Theorem (Banach-Tarski Paradox): The unit ball $\mathbb{D}^3 \subset \mathbb{R}^3$ is equi-decomposable to the union of two unit balls.
Proof: Let $\mathbb D^3$ be centered at the origin, and $D^3$ be some other unit ball in $\mathbb R^3$ such that $\mathbb D^3 \cap D^3 = \varnothing$.
Let $\mathbb S^2 = \partial \mathbb D^3$ (Its boundary $\partial \mathbb D^3$ is the surface of that ball, which is a sphere. It is the bounding surface of the ball. It can be said it is the $2$-dimensional unit sphere of $\mathbb R^3$).

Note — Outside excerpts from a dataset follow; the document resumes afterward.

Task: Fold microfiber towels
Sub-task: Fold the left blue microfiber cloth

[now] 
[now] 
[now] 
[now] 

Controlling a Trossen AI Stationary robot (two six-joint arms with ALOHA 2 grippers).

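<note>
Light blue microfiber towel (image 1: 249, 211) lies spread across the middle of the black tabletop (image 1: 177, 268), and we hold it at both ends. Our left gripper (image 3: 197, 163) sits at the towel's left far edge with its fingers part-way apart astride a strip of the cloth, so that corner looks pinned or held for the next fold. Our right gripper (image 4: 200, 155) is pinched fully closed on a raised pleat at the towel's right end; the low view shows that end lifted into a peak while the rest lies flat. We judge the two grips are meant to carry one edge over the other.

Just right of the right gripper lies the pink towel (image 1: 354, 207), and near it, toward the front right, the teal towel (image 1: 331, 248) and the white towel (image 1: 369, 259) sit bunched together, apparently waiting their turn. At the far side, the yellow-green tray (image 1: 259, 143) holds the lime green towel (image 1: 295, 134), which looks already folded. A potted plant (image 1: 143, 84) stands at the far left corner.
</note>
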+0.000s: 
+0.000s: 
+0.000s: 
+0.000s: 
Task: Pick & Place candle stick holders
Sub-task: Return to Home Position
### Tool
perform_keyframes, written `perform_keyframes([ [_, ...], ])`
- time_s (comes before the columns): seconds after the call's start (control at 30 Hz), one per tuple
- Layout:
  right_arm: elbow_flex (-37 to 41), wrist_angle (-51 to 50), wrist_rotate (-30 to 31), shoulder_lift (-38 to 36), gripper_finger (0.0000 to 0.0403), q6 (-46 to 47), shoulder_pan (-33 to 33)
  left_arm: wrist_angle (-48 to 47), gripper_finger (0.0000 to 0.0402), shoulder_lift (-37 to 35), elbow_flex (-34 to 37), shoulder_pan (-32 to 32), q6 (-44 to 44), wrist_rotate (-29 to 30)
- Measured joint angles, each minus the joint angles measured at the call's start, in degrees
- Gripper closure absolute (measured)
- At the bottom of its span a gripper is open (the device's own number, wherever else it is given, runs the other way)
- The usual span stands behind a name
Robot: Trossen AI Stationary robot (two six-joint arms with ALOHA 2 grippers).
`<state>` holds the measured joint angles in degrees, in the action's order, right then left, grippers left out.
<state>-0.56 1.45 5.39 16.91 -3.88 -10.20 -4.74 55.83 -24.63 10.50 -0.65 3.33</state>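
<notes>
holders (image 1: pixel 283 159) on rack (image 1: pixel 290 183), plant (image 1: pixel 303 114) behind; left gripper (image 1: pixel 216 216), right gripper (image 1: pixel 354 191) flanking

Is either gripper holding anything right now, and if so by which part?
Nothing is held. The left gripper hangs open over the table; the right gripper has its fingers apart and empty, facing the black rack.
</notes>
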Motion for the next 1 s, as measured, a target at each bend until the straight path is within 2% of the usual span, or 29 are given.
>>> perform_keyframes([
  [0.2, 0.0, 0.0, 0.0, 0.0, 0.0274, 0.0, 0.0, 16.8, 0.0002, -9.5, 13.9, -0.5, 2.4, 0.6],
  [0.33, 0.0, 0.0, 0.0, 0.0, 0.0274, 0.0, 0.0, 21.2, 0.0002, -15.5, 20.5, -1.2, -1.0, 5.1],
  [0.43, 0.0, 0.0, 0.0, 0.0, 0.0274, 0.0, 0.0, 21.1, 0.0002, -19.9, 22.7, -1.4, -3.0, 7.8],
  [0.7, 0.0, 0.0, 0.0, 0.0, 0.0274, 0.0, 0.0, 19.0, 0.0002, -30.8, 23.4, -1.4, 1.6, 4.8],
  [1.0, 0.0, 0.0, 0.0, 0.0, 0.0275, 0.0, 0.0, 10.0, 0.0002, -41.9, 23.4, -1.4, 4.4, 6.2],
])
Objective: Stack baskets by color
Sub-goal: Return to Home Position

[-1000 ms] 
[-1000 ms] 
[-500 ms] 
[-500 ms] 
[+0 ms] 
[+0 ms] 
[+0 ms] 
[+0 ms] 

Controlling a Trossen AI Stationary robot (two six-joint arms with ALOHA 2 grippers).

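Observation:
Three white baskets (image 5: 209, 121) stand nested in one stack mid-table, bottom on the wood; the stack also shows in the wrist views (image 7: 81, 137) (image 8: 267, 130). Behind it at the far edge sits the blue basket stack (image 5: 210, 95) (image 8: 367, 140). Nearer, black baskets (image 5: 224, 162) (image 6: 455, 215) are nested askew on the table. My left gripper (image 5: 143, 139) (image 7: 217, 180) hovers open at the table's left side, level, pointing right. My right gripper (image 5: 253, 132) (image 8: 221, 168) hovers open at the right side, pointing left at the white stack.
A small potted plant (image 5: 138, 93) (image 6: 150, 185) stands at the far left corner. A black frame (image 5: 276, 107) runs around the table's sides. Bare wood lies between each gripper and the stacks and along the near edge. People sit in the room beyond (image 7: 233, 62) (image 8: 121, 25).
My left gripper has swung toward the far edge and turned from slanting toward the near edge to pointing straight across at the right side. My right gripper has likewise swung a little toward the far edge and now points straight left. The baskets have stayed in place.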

By the Hausdorff Paradox, there exists a decomposition of $\mathbb S^2$ into four sets $A$, $B$, $C$, $D$ such that $A$, $B$, $C$, and $B \cup C$ are congruent, and $D$ is countable.
For $r \in \mathbb R_{>0}=(0,+ \infty)$, define a function $r^{*}: \mathbb R^3 \to \mathbb R^3$ as $r^{*}(\mathbf x ) = r \mathbf x$, and define the sets:
$$ \displaystyle W = \bigcup_{0 \mathop < r \mathop \le 1} r^{*}(A)$$ $$ \displaystyle X = \bigcup_{0 \mathop < r \mathop \le 1} r^{*}(B)$$ $$\displaystyle Y = \bigcup_{0 \mathop < r \mathop \le 1} r^{*}(C)$$ $$\displaystyle Z = \bigcup_{0 \mathop < r \mathop \le 1} r^{*}(D)$$
Let $T = W \cup Z \cup \left\{{ \mathbf 0 }\right\}$.
Since $A$ and $B \cup C$ are congruent, then this means $W$ and $X \cup Y$ are clearly congruent, hence $W$ and $X \cup Y$ are equidecomposable.
Since $X$ and $Y$ are congruent, and $W$ and $X$ are congruent, $X \cup Y$ and $W \cup X$ are equidecomposable.
$W$ and $X \cup Y$ as well as $X$ and $W$ are congruent, so $W \cup X$ and $W \cup X \cup Y$ are equidecomposable.
Hence $W$ and $W \cup X \cup Y$ are equidecomposable, by Equidecomposability is Equivalence Relation.
So $T$ and $\mathbb D^3$ are equidecomposable, from Equidecomposability Unaffected by Union.
Similarly we find $X$, $Y$, and $W \cup X \cup Y$ are equidecomposable.
(*)
Since $D$ is only countable, but $\mathbb{SO}(3)$ is not, we have:
$$ \exists \phi \in \mathbb{SO} (3): \phi (D) \subset A \cup B \cup C $$
so that $I = \phi \left({D}\right) \subset W \cup X \cup Y$.
Since $X$ and $W \cup X \cup Y$ are equidecomposable, by a theorem on equidecomposability and subsets, $\exists H \subseteq X$ such that $H$ and $I$ are equidecomposable.
Finally, let $p \in X - H$ be a point and define $S = Y \cup H \cup \left\{{p}\right\}$.
Since:
$Y$, $W \cup X \cup Y$
$H$, $Z$
$\left\{{0}\right\}$, $\left\{{p}\right\}$
are all equidecomposable in pairs, $S$ and $\mathbb B^3$ are equidecomposable by Equidecomposability Unaffected by Union.
Since $D^3$ and $\mathbb D^3$ are congruent, $D^3$ and $S$ are equidecomposable, from Equidecomposability is Equivalence Relation.
By Equidecomposability Unaffected by Union, $T \cup S$ and $\mathbb D^3 \cup D^3$ are equidecomposable.
Hence $T \cup S \subseteq \mathbb D^3 \subset \mathbb D^3 \cup D^3$ are equidecomposable and so, by the chain property of equidecomposability, $\mathbb D^3$ and $\mathbb D^3 \cup D^3$ are equidecomposable.
This is a complete proof of the BT paradox which i have a lot of questions about. I think i understand everything until the (*).
What does the $\mathbb{SO}(3)$ mean???
Also if two sets are congruent, does that mean they are equidecomposable? Because it seems like that is what it is above (*).